TO DO
Give the listing again in full, matching it character for character.

SOURCE MATERIAL
[Start of section]
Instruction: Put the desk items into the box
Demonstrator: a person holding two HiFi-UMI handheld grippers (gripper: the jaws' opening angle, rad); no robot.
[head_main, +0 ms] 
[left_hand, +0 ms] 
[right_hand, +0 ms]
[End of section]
RESPONSE FOR THIS EXERCISE
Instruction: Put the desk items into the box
Demonstrator: a person holding two HiFi-UMI handheld grippers (gripper: the jaws' opening angle, rad); no robot.
[head_main, +0 ms] 
[left_hand, +0 ms] 
[right_hand, +0 ms]

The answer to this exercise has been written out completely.